Tous les commentaires

Commentaires (15)

  • Le Hezbollah veut la tête de Salame pour mettre un de ses hommes mais il a oublie que à ce point la , l' Occident n'aidera pas le Liban

    Eleni Caridopoulou

    13 h 14, le 14 juin 2020

  • LE HEZBOLLAH VEUT LA TETE DE RIAD SALAME POUR RAISONS BIEN CONNUES ET LA MAINMISE SUR LE PAYS.

    LA LIBRE EXPRESSION

    17 h 40, le 13 juin 2020

  • Le cancer est insidieux et se camoufle pour s'assurer d'une métastase complète : la présidence du parlement en premier, de la République en deux, celle des ministres ...et voilà qu'il s'attaque peu à peu au peuple affamé en feignant être l'un des leurs.. Ce même cancer a dévasté la Syrie et l'Iran ainsi que le Yémen...le cancer n'est ni chiite ni sunnite ni druze ni chrétien, ni libanais ni syrien ni PSP ni forces libanaises ni communiste ni ...il est juste là pour anéantir la notion d'état dans notre région... Allah yihmina...et qu'il nous ouvre le yeux

    Wlek Sanferlou

    16 h 03, le 13 juin 2020

  • QUELLE PRESENTATRICE DE QUELLE CHAINE TV AVAIT SAUTE DE JOIE ET APPLAUDI LES VOYOUS INDEPENDANTS MOTORISES SE JOINDRE AUX REVOLUTIONNAIRES DU JEUDI SOIR ?

    Gaby SIOUFI

    15 h 01, le 13 juin 2020

  • Ne cherchez pas trop ! C'est bien plus simple : Le Hezb est toujours logique avec lui-même en participant à la pseudo-révolution il unifie la rue libanaise contre la politique américaine visant à anéantir le Liban et garantit ainsi une résistance populaire à toute tentative de continuer à americaniser les orientations de la BDL .

    Chucri Abboud

    13 h 36, le 13 juin 2020

  • Il ne manquait plus dans l’univers Libanais que le covid-19 pour venir compliquer notre tâche ô combien déjà perturbé par le virus Ebola et la bactérie Bacille du Levant.
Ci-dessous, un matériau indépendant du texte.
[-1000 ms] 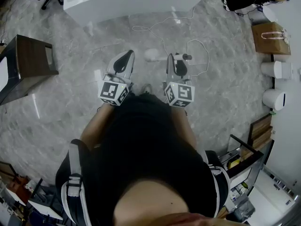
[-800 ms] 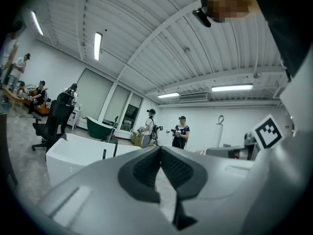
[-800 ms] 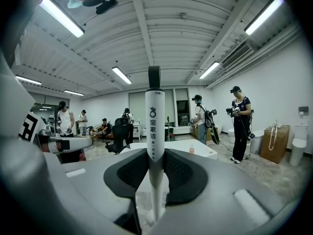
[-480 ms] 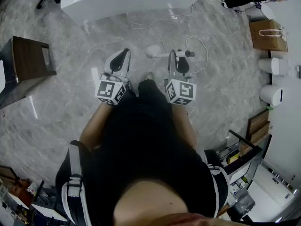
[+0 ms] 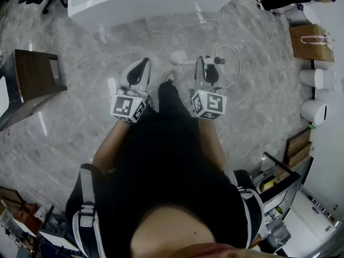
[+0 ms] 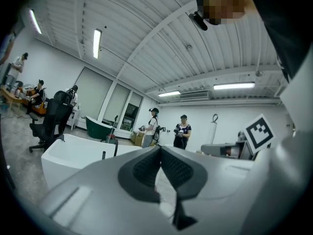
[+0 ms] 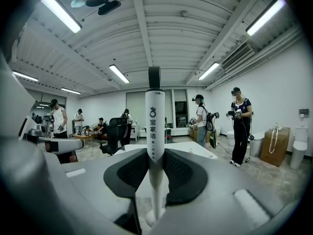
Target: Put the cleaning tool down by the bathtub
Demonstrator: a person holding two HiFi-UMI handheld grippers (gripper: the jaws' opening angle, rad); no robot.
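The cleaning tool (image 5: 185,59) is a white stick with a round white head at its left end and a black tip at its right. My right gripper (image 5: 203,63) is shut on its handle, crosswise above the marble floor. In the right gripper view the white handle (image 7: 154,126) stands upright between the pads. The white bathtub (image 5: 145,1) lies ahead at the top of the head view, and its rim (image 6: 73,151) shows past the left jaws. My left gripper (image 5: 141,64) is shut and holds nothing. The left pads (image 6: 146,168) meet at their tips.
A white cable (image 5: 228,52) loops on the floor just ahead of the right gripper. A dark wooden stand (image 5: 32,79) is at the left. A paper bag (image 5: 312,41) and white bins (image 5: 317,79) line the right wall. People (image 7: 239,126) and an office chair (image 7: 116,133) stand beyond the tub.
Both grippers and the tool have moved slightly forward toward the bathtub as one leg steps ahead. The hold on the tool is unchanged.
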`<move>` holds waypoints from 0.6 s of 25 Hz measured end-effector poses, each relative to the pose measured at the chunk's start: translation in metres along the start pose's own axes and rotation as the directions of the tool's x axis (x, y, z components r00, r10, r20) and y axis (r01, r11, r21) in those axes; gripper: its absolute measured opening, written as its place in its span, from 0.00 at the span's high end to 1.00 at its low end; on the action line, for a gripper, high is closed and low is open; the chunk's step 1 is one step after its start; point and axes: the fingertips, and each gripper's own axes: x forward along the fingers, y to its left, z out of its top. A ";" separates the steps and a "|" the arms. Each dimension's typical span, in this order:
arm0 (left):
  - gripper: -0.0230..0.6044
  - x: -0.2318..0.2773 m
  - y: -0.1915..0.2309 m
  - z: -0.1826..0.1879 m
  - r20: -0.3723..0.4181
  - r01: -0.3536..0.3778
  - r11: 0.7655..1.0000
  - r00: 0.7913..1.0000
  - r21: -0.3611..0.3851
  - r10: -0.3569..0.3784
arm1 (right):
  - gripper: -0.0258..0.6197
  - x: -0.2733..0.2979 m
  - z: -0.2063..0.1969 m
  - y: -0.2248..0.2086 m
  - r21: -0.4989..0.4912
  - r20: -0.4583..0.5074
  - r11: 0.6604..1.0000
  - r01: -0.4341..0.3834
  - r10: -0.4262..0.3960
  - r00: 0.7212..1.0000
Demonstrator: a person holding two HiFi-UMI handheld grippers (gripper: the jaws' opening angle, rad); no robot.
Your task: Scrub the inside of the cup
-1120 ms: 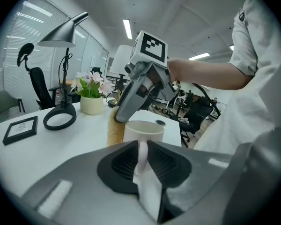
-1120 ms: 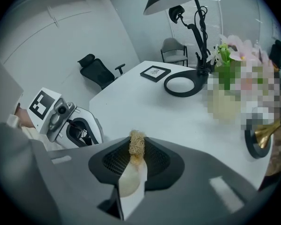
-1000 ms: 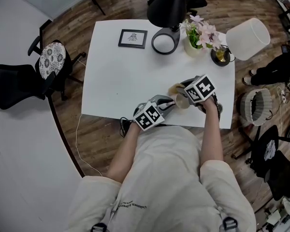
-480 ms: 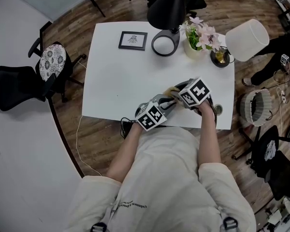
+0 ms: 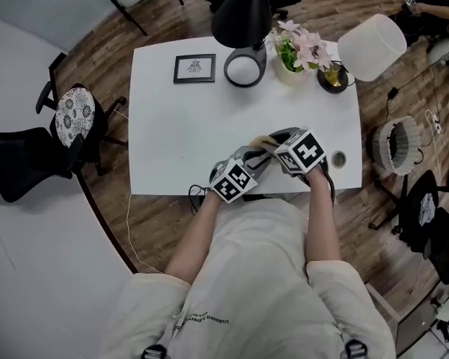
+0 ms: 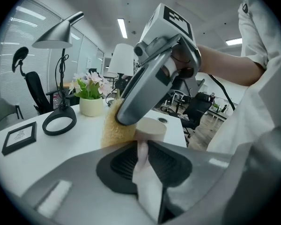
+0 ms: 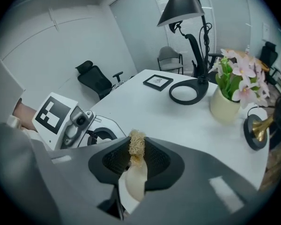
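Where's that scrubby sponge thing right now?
The loofah sponge is pinched in the right gripper, right beside the cup that the left gripper holds, near the table's front edge.

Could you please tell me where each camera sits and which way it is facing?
Left gripper view: on the left gripper, facing along jaws shut on the cup; the right gripper and a forearm show.
Right gripper view: on the right gripper, facing the lamp over its clamped scrubber; the left gripper shows.
Head view: above, facing steeply down at the table; arms, torso, both grippers.
Both gripper views share the lamp.
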 end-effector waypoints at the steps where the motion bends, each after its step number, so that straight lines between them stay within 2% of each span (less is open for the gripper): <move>1: 0.85 -0.001 0.000 -0.003 -0.003 0.014 1.000 1.000 0.001 -0.014 | 0.80 -0.001 0.000 0.001 0.023 0.013 1.000 0.015 -0.015 1.000; 5: 0.85 -0.006 -0.001 -0.015 -0.018 0.066 0.998 0.998 -0.009 -0.066 | 0.80 -0.002 -0.004 0.010 0.106 0.063 0.990 0.092 -0.099 0.993; 8: 0.85 -0.009 0.001 -0.022 -0.024 0.078 0.997 0.997 -0.010 -0.079 | 0.80 -0.006 -0.005 0.017 0.160 0.125 0.977 0.144 -0.165 0.978; 15: 0.85 -0.008 0.005 -0.022 -0.004 0.097 0.995 0.995 0.021 -0.097 | 0.80 -0.017 -0.017 0.027 0.265 0.247 0.920 0.290 -0.355 0.902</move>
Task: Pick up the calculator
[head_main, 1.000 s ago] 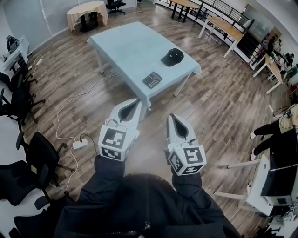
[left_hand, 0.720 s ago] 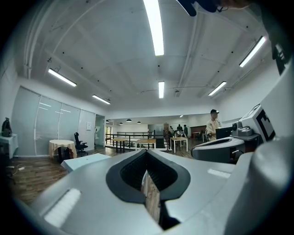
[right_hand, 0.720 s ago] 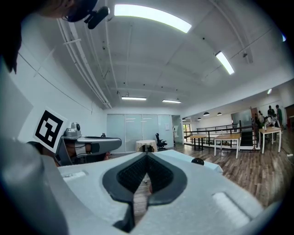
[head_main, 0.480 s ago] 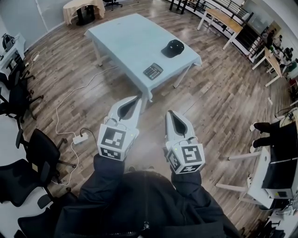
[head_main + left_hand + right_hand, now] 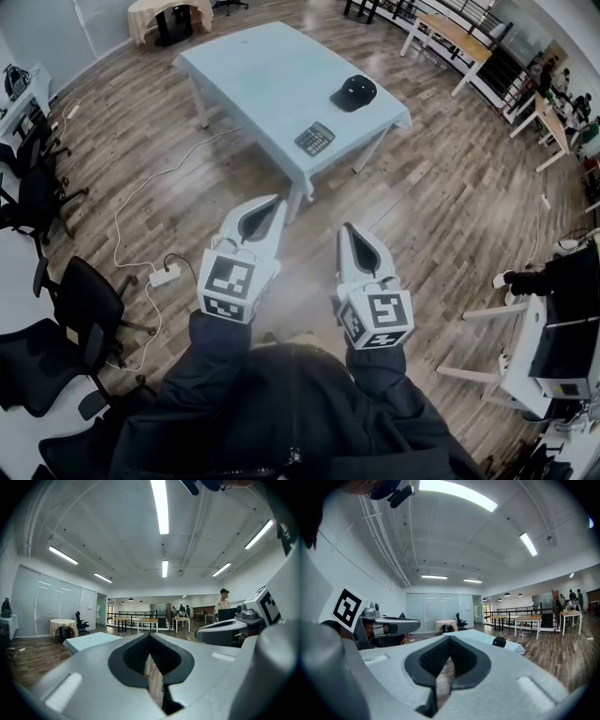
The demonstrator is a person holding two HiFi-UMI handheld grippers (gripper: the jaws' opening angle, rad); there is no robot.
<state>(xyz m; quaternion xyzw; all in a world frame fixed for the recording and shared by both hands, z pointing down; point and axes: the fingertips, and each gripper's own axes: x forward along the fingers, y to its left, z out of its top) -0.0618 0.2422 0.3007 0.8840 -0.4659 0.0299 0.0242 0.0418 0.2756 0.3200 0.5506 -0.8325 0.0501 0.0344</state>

Nul doute qu’il faut rendre à César ce qui appartient à César Act et que nous nous dirigeons vers de multiples guérisons car la charge virale et bactérienne étaient devenus insoutenables!

    PROFIL BAS

    12 h 06, le 13 juin 2020

  • Que cherche le Hezbollah par sa participation ? Capturer les slogans du soulèvement , en se les appropriant faussement, pour les dénaturer....ça rappelle son appui à la création du Tribunal Special pour le Liban en 2005...

    LeRougeEtLeNoir

    11 h 53, le 13 juin 2020

  • Le monde politique libanais est composé de plusieurs partis sponsorisés par des états étrangers en direct ou en proxy. Ces états appartiennent à trois catégories : 1. Des démocraties exigeantes d’un minimum de valeurs humanistes. 2. Des dictatures éclairées exigeant une allégeance servant leur intérêt. 3. Des états voyous et mafieux, asservissant et pillant. Qui va gagner?

    DAMMOUS Hanna

    10 h 53, le 13 juin 2020

  • je ne voudrais pas etre a la place de nasrallah ! devoir subir les desiderata mais surtout les caprices de aoun et jobran alors qu'il risque perdre l'initiative face a ses propres ouailles ! mais bon c la strategie qu'il s'etait choisie: couvrir absolument ces 2 personnages car sinon ....il risque de se retrouver seul face a KELLOUN !

    Gaby SIOUFI

    10 h 50, le 13 juin 2020

  • Quelle supercherie !!

    LeRougeEtLeNoir

    08 h 37, le 13 juin 2020

  • Étant à court d’argent il ne cherche plus qu’à s’emparer de l’argent du Liban en scandant des slogans anti Salamé.

    PROFIL BAS

    07 h 49, le 13 juin 2020

  • Que cherche le Hezbollah? Cela me semble évident: détourner à son profit la légitime colère populaire. Les appels à la démission de Riad Salamé suffisent à le prouver.

    Yves Prevost

    07 h 13, le 13 juin 2020

  • Manifester ensemble et côte a côte avec les mêmes elements et Chemises Noires qui ont battu, agresse et violente nos jeunes lors des dernieres manifestations constitue a mes yeux un acte Irresponsable, aberrant et revoltant. Quest devenu l'esprit de notre jeunesse d’avant guerre, cette jeunesse fiere, patriote et courageuse ?

    Cadige William

    07 h 08, le 13 juin 2020

  • Tableau trompeur. Ils viennent casser et bruler le centre-ville. Méfiez-vous.

    Esber

    03 h 39, le 13 juin 2020

  • LE HEZBOLLAH CHERCHE LA TETE DE RIAD SALAME. LA PARTICIPATION DE SES PARTISANS A LA CONTESTATION EST BIEN BIZARRE. IL CHERCHE PAR TOUS LES MOYENS A DISCREDITER LA REVOLUTION ET LA DEVIER DE SON VRAI BUT.